[This Iran war post yet again launched before complete, today due to Links. Please return at 8:00 AM EDT for the finished version]
Despite the furor in the US over the shock resignation of MAGA diehard Joe Kent, #2 at the Department of National Intelligence, and sticking the knife in Trump and twisting by saying that Iran posed no threat to the US and we went to war because Israel, this event is a highly-visible mark-to-market of falling support for the conflict in the US, as opposed to something that will change its trajectory.1
Despite efforts at intensification, both sides in the Iran war for the moment are staying on the same level in the escalation ladder, in an attritional slugfest. The Israeli assassination of military chief Ali Larijani is a continuation of its futile efforts to bring Iran into leadership disarray via decapitation strikes. But commentators also pointed out that Larijani, like Ali Khamenei, was moderate, and Larijani could conceivably have supported de-escalation once Iran felt it had made its point. Thus many experts contend that Israel martyred Larijani to make the possibility of some sort of settlement even more remote. For instance:
Why did Israel target Ali Larijani, and what are the implications if it is confirmed that he was killed?

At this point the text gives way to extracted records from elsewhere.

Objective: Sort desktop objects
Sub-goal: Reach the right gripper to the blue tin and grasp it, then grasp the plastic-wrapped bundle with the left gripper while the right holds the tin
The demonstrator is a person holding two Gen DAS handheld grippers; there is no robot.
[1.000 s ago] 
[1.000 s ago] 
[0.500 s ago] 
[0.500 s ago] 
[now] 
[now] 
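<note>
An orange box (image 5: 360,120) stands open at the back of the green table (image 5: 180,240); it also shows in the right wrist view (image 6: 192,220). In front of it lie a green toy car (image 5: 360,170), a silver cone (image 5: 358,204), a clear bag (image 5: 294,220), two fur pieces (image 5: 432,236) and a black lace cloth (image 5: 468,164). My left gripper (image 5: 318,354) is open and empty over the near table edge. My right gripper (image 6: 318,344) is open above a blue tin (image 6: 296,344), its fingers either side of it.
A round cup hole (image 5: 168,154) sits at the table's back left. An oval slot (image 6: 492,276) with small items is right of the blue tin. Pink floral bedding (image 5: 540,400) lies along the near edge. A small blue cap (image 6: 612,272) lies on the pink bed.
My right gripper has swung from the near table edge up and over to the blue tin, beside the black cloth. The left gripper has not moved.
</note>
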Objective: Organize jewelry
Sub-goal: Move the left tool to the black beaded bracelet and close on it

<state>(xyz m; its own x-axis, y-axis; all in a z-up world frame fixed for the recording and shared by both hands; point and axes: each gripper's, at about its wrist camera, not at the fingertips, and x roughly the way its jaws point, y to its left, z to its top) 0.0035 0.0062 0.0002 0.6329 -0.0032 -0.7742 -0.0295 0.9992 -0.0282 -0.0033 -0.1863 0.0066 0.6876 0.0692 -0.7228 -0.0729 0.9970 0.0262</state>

I see three potential motivations behind the assassination attempt:
1. Israel is trying to literally kill off Trump’s off ramps: Larijani was not only a key figure within…
— Trita Parsi (@tparsi) March 17, 2026
And from Bloomberg in Will Larijani Killing Weaken Chance of US Exit Strategy for Iran War?:
Israel’s killing of Ali Larijani leaves Iran’s wartime leadership largely in the hands of hardliners who may be less likely to seek a diplomatic pathway out of the war.
Larijani’s death could block potential diplomatic efforts to end the war quickly, as he was seen as a figure who could potentially act as a conduit to talks.
The killing of Larijani may accelerate the empowerment of hardline and security elements within the Islamic Republic of Iran, with his death potentially leading to further hardline consolidation at the top.
On top of that, in response, Iran has simply and publicly doubled down on it planning for assassinations:
Similarly, the US show of force by sending in 5,000 pound bombs to hit what it claims were missile sites on the Strait of Hormuz may excite the hawks but is ineffective in reopening the Strait. Iran has among other things underwater drones that can sink ships. Former US army officer Stanislav Krapivnik has colorfully described how easy it would be to drive an old truck to the cliffs overlooking the Strait of Hormuz with drones operated by young men who’d just lost family members in the war, and have them take out vessels in the Strait.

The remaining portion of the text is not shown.